Decision Trees can perform both classification and regression tasks, and even multioutput tasks.
They are also the fundamental components of Random Forests.

In [1]:
from __future__ import division, print_function, unicode_literals

import numpy as np
import os

# Where to save the figures
PROJECT_ROOT_DIR = "."
CHAPTER_ID = "decision_trees"

def image_path(fig_id):
    res_dir = os.path.join(PROJECT_ROOT_DIR, "img", "decision_trees")
    if not os.path.exists(res_dir):
        os.makedirs(res_dir)
    return os.path.join(res_dir, fig_id)

In [2]:
from sklearn.datasets import load_iris
from sklearn.tree import DecisionTreeClassifier

iris = load_iris()
X = iris.data[:, 2:] # petal length and width 
y = iris.target
tree_clf = DecisionTreeClassifier(max_depth=2) 
tree_clf.fit(X, y)

DecisionTreeClassifier(ccp_alpha=0.0, class_weight=None, criterion='gini',
                       max_depth=2, max_features=None, max_leaf_nodes=None,
                       min_impurity_decrease=0.0, min_impurity_split=None,
                       min_samples_leaf=1, min_samples_split=2,
                       min_weight_fraction_leaf=0.0, presort='deprecated',
                       random_state=None, splitter='best')

In [3]:
from sklearn.tree import export_graphviz
export_graphviz(
    tree_clf,
    out_file=image_path("iris_tree.dot"), 
    feature_names=iris.feature_names[2:], 
    class_names=iris.target_names, 
    rounded=True,
    filled=True
)

To transform it to other format use:

$ dot -Tpng iris_tree.dot -o iris_tree.png

![source](img/decision_trees/iris_tree.png)

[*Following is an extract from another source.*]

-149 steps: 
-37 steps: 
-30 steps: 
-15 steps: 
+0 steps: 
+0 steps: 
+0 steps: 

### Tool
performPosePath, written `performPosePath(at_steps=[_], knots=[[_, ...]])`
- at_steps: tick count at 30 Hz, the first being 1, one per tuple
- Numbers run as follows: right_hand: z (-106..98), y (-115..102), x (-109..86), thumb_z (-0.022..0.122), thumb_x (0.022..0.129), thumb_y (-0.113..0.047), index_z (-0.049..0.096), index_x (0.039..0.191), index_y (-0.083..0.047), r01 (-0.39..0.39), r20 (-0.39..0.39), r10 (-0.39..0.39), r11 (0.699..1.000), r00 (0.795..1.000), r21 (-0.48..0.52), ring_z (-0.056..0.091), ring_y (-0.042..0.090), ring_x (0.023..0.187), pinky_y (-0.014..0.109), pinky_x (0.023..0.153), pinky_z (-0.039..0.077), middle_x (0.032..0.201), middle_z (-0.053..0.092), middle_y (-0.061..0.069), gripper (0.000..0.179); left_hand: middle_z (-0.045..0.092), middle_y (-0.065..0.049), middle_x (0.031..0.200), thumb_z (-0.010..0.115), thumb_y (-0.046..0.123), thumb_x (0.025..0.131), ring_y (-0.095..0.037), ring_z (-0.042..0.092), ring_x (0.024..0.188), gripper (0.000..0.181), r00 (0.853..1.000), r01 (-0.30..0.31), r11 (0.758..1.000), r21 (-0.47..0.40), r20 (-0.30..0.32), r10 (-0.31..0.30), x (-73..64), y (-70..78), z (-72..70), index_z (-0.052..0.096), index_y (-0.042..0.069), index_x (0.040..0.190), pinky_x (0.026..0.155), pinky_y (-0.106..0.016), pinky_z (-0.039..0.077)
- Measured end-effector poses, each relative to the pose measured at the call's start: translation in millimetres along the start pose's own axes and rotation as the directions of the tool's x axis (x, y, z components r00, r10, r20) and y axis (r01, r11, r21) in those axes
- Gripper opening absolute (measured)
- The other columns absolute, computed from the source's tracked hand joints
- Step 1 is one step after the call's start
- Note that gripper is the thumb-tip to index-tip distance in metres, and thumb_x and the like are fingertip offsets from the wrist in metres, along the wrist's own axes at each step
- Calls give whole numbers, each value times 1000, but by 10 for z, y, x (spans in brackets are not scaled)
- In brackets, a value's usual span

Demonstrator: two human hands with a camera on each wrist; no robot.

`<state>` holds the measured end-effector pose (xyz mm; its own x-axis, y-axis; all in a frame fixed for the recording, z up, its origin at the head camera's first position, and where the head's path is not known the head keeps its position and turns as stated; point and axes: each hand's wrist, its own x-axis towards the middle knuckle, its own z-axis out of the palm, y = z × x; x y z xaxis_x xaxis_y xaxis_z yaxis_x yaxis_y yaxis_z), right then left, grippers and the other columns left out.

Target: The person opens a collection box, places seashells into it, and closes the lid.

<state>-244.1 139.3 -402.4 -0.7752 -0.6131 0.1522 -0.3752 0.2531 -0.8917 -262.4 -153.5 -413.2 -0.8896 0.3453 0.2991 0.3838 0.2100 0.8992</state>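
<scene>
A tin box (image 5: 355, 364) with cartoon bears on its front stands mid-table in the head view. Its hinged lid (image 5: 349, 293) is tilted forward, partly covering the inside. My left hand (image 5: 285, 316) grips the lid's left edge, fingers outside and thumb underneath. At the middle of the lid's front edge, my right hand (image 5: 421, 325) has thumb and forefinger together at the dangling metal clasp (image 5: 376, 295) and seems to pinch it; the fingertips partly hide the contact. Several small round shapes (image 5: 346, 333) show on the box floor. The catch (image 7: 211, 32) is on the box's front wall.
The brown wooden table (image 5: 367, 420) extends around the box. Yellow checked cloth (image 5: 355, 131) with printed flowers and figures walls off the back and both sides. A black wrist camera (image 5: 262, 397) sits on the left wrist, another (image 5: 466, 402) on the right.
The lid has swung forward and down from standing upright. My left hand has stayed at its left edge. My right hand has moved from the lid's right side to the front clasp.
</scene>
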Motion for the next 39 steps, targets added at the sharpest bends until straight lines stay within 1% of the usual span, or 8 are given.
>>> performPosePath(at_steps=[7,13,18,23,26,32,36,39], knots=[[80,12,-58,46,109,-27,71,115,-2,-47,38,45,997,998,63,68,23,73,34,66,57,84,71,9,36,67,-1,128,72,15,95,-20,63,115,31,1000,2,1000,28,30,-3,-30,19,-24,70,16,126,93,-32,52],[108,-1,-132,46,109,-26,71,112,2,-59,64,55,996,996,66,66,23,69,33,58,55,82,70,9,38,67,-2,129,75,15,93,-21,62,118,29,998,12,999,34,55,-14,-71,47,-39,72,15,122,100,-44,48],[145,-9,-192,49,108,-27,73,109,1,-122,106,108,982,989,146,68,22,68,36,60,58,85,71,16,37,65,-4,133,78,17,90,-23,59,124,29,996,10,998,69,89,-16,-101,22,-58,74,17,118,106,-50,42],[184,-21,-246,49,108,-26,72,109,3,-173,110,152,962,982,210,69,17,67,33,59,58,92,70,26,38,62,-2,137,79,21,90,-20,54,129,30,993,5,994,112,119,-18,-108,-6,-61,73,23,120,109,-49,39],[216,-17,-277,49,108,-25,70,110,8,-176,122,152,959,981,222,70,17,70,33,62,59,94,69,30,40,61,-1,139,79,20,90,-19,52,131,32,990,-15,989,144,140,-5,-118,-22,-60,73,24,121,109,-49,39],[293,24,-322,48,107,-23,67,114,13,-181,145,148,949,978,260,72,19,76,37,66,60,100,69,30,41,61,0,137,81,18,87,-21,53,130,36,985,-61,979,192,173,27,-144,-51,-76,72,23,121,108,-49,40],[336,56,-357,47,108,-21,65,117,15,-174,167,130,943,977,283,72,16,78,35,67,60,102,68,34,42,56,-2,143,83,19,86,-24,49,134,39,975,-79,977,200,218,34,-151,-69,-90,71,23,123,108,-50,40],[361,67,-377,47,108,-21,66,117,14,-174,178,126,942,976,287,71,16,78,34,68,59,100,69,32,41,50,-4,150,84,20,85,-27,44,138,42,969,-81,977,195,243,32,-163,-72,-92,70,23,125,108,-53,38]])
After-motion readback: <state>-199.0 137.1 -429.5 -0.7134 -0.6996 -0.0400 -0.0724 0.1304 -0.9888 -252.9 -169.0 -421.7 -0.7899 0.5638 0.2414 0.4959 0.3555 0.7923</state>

When making predicitions the model starts at the root node (depth 0, at the top): this node asks whether the flower’s petal length is smaller than 2.45 cm. If it is, then you move down to the root’s left child node (depth 1, left). In this case, it is a leaf node (i.e., it does not have any children nodes), so it does not ask any questions: you can simply look at the predicted class for that node and the Decision Tree predicts that your flower is an Iris-Setosa (class=setosa).

Node’s gini attribute measures its impurity: a node is “pure” (gini=0) if all training instances it applies to belong to the same class. For example, since the depth-1 left node applies only to Iris-Setosa training instances, it is pure and its gini score is 0.

Gini impurity:
\begin{equation}
G_i = 1 - \sum_{k=1}^{n}p_{i,k}^2
\end{equation}

Where $p_{i,k}$ is the ratio of class k instances among the training instances in the $i^{th}$ node.

In [4]:
tree_clf.predict_proba([[5, 1.5]])

array([[0.        , 0.90740741, 0.09259259]])

In [5]:
tree_clf.predict([[5, 1.5]])

array([1])

Decision Tree model is one of so called white-box models, because it us easy to interpret.

## CART algorithm

Scikit uses CART algorithm to train Decision Trees. The algorithm splits the training set in two subsets using single a feature k and a threshold $t_k$. It chooses k and $t_k$ by searching for a pair that produces the purest subsets(wighted by their size).

The cost function that the algorithm tries to minimize is:
\begin{equation}
J(k, t_k) = \frac{m_{left}}{m}G_{left} + \frac{m_{right}}{m}G_{right}
\end{equation}

Where:
- $G_{left/right}$ measures the impurity of the left/right subset,
- $m_{left/right}$ is the number of instances in the left/right subset.

Once it has successfully split the training set in two, it splits the subsets using the same logic, then the sub-subsets and so on, recursively. It stops recursing once it reaches the maximum depth (defined by the max_depth hyperparameter), or if it cannot find a split that will reduce impurity. 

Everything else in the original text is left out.